Generate Repeating Set of Row_Number values

  • Hello -

    I have a table that contains a set of rows, where each row can represent a query to run. I have an ETL process that I can create multiple pipelines to execute the queries in parallel, and I am trying to figure out a way to add a Row_Number type value (using one of the functions like row_number(), rank, etc) to each row, but I need that number to be between 1 and 5. And then repeat.

    For example, the results might be like:

    queryID queryName RNum

    2500 Query_01 1

    2501 Query_02 2

    2510 Query_03 3

    2609 Query_04 4

    4300 Query_05 5

    4401 Query_06 1

    5433 Query_07 2

    1777 Query_08 3

    4322 Query_09 4

    7307 Query_10 5

    ...and so on, where the RNum value repeats from 1 to 5...over and over. And, it might happen that the last RNum might not be 5 ...could be any number between 1 and 5.

    I can generate a value for RNum, but I haven't found a way to just use a range.

    Thanks for any suggestions or links.

    - will

  • douglashwilliams (7/12/2016)


    Hello -

    I have a table that contains a set of rows, where each row can represent a query to run.
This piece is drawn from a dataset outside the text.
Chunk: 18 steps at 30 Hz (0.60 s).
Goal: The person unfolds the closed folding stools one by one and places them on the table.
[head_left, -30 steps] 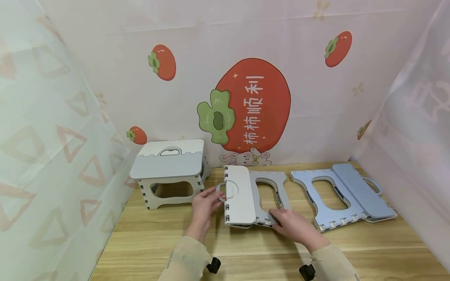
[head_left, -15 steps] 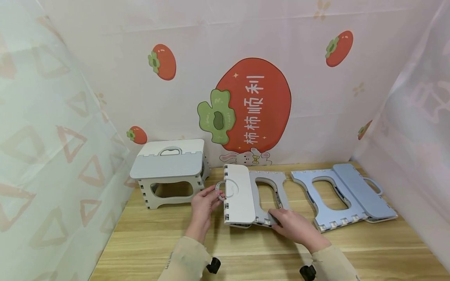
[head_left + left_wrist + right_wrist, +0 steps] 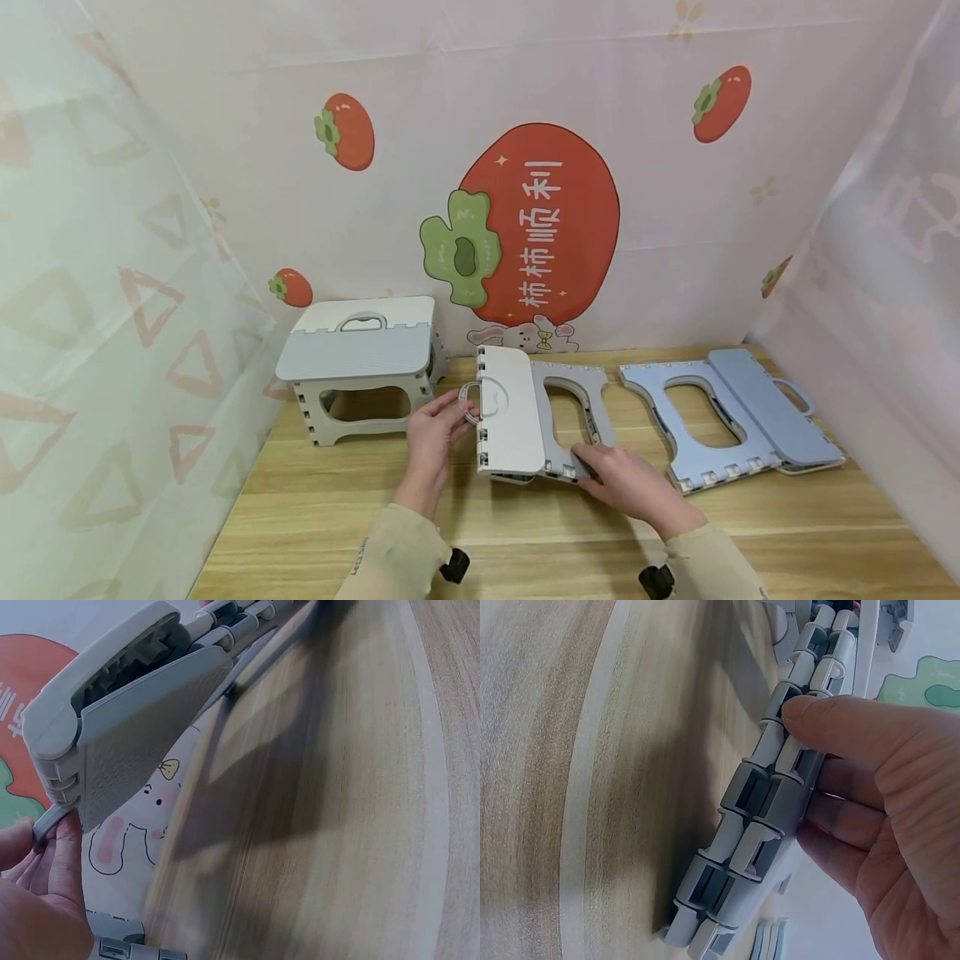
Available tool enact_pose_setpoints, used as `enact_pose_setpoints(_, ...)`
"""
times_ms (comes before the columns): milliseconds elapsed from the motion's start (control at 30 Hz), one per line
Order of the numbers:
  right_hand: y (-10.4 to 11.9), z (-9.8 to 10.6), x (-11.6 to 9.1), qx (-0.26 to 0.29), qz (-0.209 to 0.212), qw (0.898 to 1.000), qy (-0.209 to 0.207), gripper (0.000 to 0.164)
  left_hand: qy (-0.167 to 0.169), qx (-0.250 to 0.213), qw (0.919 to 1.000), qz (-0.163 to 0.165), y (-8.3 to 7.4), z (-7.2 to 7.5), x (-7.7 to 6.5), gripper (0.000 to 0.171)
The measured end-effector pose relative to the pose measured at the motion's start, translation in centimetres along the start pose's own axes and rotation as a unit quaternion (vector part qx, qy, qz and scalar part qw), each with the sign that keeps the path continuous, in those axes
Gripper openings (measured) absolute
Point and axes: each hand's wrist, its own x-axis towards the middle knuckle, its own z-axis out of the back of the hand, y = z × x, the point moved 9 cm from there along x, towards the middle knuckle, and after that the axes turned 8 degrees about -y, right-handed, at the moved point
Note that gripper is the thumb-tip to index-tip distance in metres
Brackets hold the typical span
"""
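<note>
A white and grey folding stool (image 3: 517, 425), folded flat, lies in the middle with its white top panel on the left side. My left hand (image 3: 432, 437) pinches its small grey carry handle (image 3: 51, 823) between thumb and fingers. That side of the stool is raised above the tabletop in the left wrist view. My right hand (image 3: 626, 483) grips the near edge of the grey leg frame (image 3: 597, 392). In the right wrist view, the thumb lies across the hinged edge (image 3: 731, 825) and the other fingers go behind it, partly hidden.
A white and grey stool (image 3: 356, 354) stands unfolded at the back left. To the right lies a blue folding stool (image 3: 772, 408), folded, its handle pointing right. All are on a wooden table (image 3: 555, 558), with a printed cloth (image 3: 675, 250) behind and at both sides.
The handle side of the middle stool has risen slightly, along with my left hand. My right hand keeps its grip in nearly the same place. The other stools stay put.
</note>
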Motion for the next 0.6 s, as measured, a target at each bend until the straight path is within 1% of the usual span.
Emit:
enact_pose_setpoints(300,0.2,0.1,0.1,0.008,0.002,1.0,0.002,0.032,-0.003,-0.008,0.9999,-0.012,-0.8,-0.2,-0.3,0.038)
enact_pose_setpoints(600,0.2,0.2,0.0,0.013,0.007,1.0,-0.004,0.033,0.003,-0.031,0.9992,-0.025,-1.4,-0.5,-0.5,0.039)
I have an ETL process that I can create multiple pipelines to execute the queries in parallel, and I am trying to figure out a way to add a Row_Number type value (using one of the functions like row_number(), rank, etc) to each row, but I need that number to be between 1 and 5. And then repeat.

    For example, the results might be like:

    queryID queryName RNum

    2500 Query_01 1

    2501 Query_02 2

    2510 Query_03 3

    2609 Query_04 4

    4300 Query_05 5

    4401 Query_06 1

    5433 Query_07 2

    1777 Query_08 3

    4322 Query_09 4

    7307 Query_10 5

    ...and so on, where the RNum value repeats from 1 to 5...over and over. And, it might happen that the last RNum might not be 5 ...could be any number between 1 and 5.
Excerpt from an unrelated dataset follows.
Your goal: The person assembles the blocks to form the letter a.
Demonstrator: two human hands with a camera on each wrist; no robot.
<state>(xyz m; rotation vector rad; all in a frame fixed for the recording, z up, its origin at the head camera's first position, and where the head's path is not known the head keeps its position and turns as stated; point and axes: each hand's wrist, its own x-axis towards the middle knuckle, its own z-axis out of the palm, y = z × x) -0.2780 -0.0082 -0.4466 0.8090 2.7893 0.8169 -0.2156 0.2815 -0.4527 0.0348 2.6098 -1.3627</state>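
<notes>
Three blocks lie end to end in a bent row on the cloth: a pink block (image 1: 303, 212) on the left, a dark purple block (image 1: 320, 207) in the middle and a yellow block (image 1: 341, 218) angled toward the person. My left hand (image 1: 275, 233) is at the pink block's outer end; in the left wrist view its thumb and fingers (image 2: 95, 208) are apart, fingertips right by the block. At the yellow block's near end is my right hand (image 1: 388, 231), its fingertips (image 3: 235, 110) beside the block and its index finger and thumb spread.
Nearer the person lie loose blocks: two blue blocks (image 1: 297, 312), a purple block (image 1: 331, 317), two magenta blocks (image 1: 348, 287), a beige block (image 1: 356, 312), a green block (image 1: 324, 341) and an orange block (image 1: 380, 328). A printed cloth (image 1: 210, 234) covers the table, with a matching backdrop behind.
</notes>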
    I can generate a value for RNum, but I haven't found a way to just use a range.

    Thanks for any suggestions or links.

    - will

    Hi Will,

    In the future, help us help you by providing readily consumable data so we can concentrate on a nice, tested, coded answer for you. Please see the first link under "Helpful Links" in my signature line below for one way to do that. Please see the following code for another way. Also, see the comments in the following code for two different answers.

    --===== Create a test table and populate it.
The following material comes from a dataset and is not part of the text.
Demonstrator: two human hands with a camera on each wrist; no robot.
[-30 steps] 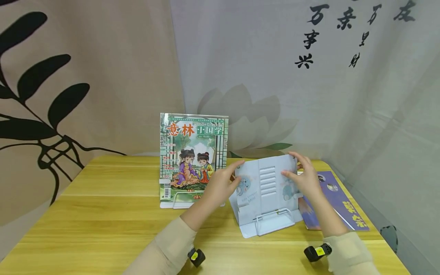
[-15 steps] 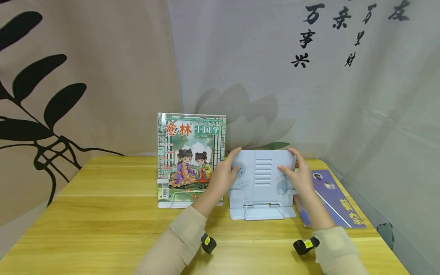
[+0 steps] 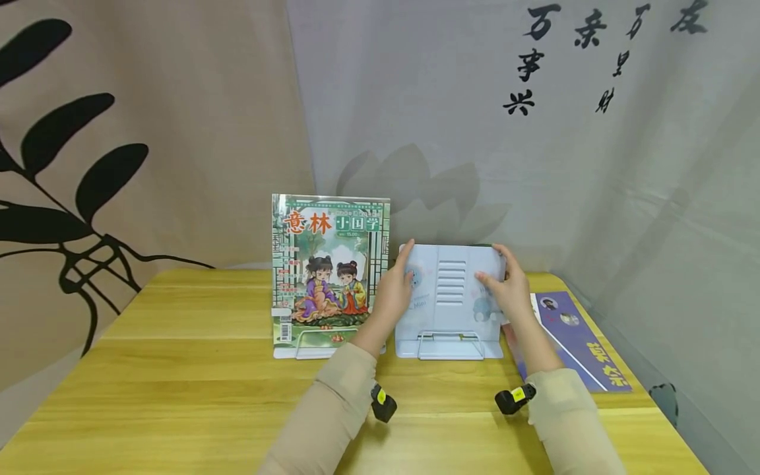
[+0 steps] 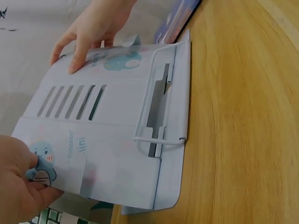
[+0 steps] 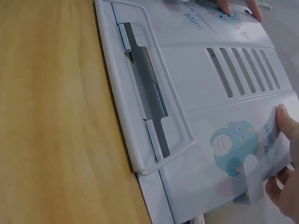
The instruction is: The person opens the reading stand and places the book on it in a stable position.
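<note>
A white metal book stand with blue dinosaur prints, a row of slots and a wire page holder stands tilted back on the table. My left hand grips its left edge, thumb on the front face. Its right edge is held by my right hand, also thumb in front with fingers curled behind. In the right wrist view a small side clip sticks out below the right thumb. Most of the stand's back is hidden.
Left of the stand, a green magazine leans upright on a similar white stand. A purple book lies flat to the right, partly behind my right arm. A printed curtain hangs behind the wooden table.
Both hands have turned the book stand from an angled position to face me squarely. They have also pushed it back, level with the magazine's stand.
</note>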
    -- This is NOT a part of the solution.

    IF OBJECT_ID('tempdb..#TestTable','U') IS NOT NULL

    DROP TABLE #TestTable

    ;

    SELECT d.*

    INTO #TestTable

    FROM (

    SELECT 2500,'Query_01' UNION ALL

    SELECT 2501,'Query_02' UNION ALL

    SELECT 2510,'Query_03' UNION ALL

    SELECT 2609,'Query_04' UNION ALL

    SELECT 4300,'Query_05' UNION ALL

    SELECT 4401,'Query_06' UNION ALL

    SELECT 5433,'Query_07' UNION ALL

    SELECT 1777,'Query_08' UNION ALL

    SELECT 4322,'Query_09' UNION ALL

    SELECT 7307,'Query_10'

    ) d (queryID,queryName)

    ;

    --===== Solution 1

    -- If the order of execution means so little to you,

    -- then this will split the "load" very easily.

    SELECT RNum = NTILE(5) OVER (ORDER BY queryName)

    ,*

    FROM #TestTable

    ;

    --===== Solution 2

    -- Demonstrate the creation of grouped row numbers

    -- along with the group (which is optional).

    -- Without the group number, this is exactly what

    -- you asked for. GNum might be used to indicate

    -- which leg of the process will run the code.

    WITH cteEnumerate AS

    (

    SELECT Seq = ROW_NUMBER() OVER (ORDER BY queryName)-1

    ,queryID

    ,queryName

    FROM #TestTable

    )

    SELECT queryID

    ,queryName

    ,GNum = Seq/5+1 --Comment this out if not desired

    ,RNum = Seq%5+1

    FROM cteEnumerate

    ORDER BY Seq

    ;

    Now... a couple of warnings...

    Distributing multiple ETL queries or whatever across multiple ETL Processes may do absolutely nothing for performance. In fact, doing such a thing may actually slow the queries down unless you're writing to SSDs because the "great equalizer" is the physical disk and you just can't change physics. Unless you can guarantee that each process will be using a separate set spindle and, therefor, a separate read/write arm (heads), multiple processes must share a single arm and the time it spends jumping from one file or file position to another for each process can really put the whammy on ETL performance. I strongly recommend that you test with serial queries and then parallel queries. You might be in for a surprise but you won't know until you do the test. Parallelism is NOT a panacea for performance when disk reads and writes are involved.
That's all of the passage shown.